There are two dangers related to the “love of learning,” both of which can precipitate the decline of a monastery, and the loss of the “good zeal” of which Saint Benedict treats in Chapter LXXII. The first danger presents itself when an abbot neglects the duty of teaching, dispenses with the daily Chapter and from preaching, has little care for the monastic library, and allows his monks to settle into a kind of intellectual lethargy. The second danger presents itself when the abbot allows the love of learning to be divorced from prayer; when he does not order all learning in the monastery to the Opus Dei; and when, seeing that a monk’s intellectual pursuits are not leading him to humble adoration, fails to intervene, and so becomes party to that monk’s loss of what, in the first place, drives all Benedictine life: Quaerere Deum.

I have seen monasteries fall into decline and wither away because sound teaching, disciplined reading, and the care of the monastic library, came to be neglected. A vapid and sentimental piety will not sustain a man on the monastic journey. Disciplined reading, assiduous lectio divina, and the love of sound doctrine, ordered to the all–surpassing knowledge of Jesus Christ and to the contemplation of the splendour of the truth, sustain a man in the love of God and increase in him the desire to pour himself out in adoration and in praise.

I have also seen monasteries fall into decline and wither away because “the love of letters” came to be divorced from “the desire for God”. Saint Bede (672–735) has long been considered the type of the complete monk devoted to the love of learning and the desire for God. He writes of himself: “I wholly applied myself to the study of Scripture; and amidst the observance of the monastic Rule and the daily charge of singing in church, I always took delight in learning, or teaching, or writing” (Historia Eccl. Anglorum, V, 24). All of the essential elements of Benedictine life are present in Saint Bede’s description of himself. After dictating the last part of his final book to Wilbert, his secretary; Saint Bede died, singing Gloria Patri, et Filio, et Spiritui Sancto. He died as he lived.
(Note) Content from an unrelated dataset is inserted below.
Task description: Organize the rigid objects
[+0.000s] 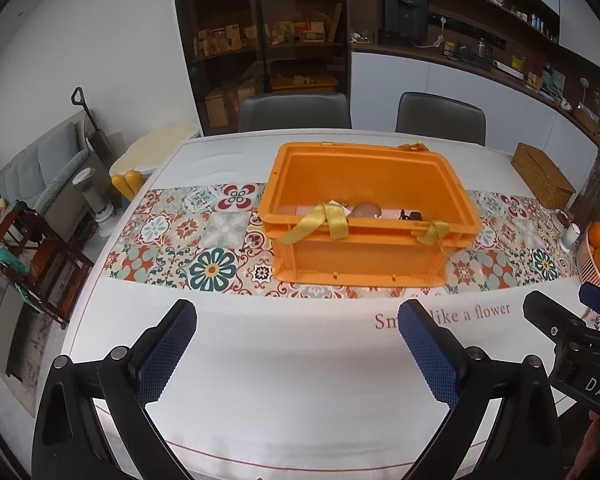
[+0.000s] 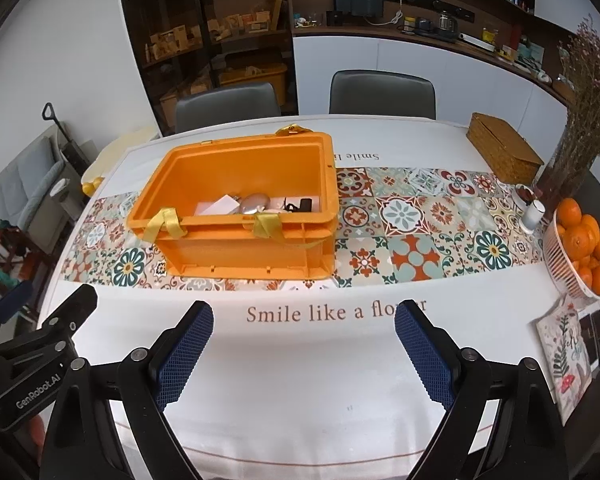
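An orange plastic crate (image 1: 364, 256) stands on the patterned runner at the table's middle; it also shows in the right wrist view (image 2: 244, 248). Gold ribbons (image 1: 324, 222) hang over its near rim. Inside lie a white card (image 2: 220, 205), a round metallic object (image 2: 255, 203) and a small black item (image 2: 302, 205). My left gripper (image 1: 298, 320) is open and empty above the white cloth, well short of the crate. My right gripper (image 2: 304, 320) is open and empty, also short of the crate.
A wicker box (image 2: 504, 152) sits at the back right. A basket of oranges (image 2: 580, 248), a small white cup (image 2: 534, 214) and a vase of dried flowers (image 2: 580, 120) stand at the right edge. Two chairs (image 2: 382, 92) stand behind the table. A printed mat (image 2: 568, 356) lies near right.
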`<state>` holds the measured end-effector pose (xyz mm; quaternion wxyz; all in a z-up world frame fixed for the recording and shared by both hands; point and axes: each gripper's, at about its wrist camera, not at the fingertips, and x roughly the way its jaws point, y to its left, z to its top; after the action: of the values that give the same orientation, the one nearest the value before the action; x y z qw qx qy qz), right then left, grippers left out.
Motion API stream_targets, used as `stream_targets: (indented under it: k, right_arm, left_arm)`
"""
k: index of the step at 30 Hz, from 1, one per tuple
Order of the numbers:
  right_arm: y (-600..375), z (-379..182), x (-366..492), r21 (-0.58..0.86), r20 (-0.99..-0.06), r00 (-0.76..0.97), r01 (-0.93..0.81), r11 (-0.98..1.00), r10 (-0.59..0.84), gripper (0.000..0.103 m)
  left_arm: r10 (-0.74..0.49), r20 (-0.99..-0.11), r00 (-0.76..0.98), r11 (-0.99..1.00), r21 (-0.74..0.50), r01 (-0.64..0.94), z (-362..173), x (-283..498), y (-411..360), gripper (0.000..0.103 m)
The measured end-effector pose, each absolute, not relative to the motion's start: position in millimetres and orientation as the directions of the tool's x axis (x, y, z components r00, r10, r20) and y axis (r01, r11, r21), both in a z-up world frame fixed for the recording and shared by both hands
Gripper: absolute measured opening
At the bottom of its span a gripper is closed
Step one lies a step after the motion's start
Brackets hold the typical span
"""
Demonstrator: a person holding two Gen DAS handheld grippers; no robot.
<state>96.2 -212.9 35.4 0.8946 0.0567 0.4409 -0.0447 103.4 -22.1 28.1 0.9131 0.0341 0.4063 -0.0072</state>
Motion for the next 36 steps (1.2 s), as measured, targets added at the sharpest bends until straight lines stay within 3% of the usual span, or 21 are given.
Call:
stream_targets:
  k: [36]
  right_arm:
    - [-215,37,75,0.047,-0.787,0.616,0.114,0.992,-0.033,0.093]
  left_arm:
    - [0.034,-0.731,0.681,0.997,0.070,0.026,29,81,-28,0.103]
For a monk, “the love of letters” must lead to adoration and to doxology. It is said of Blessed Columba Marmion that when he lectured to the student monks at Mont–César, they would go straight from his lecture hall to the Blessed Sacrament, and there pour themselves out in adoration of the mysteries that Dom Marmion had expounded with such clarity and unction. Let me relate what one of Dom Marmion’s student monks wrote about him:

Being in charge both of the courses of dogma and of the spiritual formation of the young men (about twenty theology students from the Abbey of Maredsous, [living] at Mont–César in Louvain), the Father Prior broke the bread of truth abundantly for them. He knew from experience that the half–darkness of a grey and colourless atmosphere depressed souls and made them dull; he wanted light, an abundant light, radiant as the dawn. His was a rare quality: the professor of dogma had the gift of making us taste the revealed truths, of making us draw mystical conclusions out of them. When his lessons were over, one went, almost in spite of oneself, to kneel at the foot of the tabernacle, or to recollect oneself in the silence of the cell. Theology was a preparation for contemplation; we did not believe we really understood things until we had digested them in prayer. (A Benedictine Soul, Dom Pie de Hemptinne, (1880–1907), p. 49)

A monastery exists not to produce scholars but to produce saints. Where there is holiness of life there will be both fire and light. What Our Lord says concerning Saint John the Baptist — ille erat lucerna ardens et lucens, “He was a burning and a shining light” (John 5:35) — describes monastic holiness in every age. A monk burns and shines to the degree in which he spends himself in adoration and in the Opus Dei, or to the degree in which he abandons himself to the Will of God in the state of infirmity, and so unites himself to the Victim Christ. Ultimately, all that a monk does and suffers is ordered to the altar.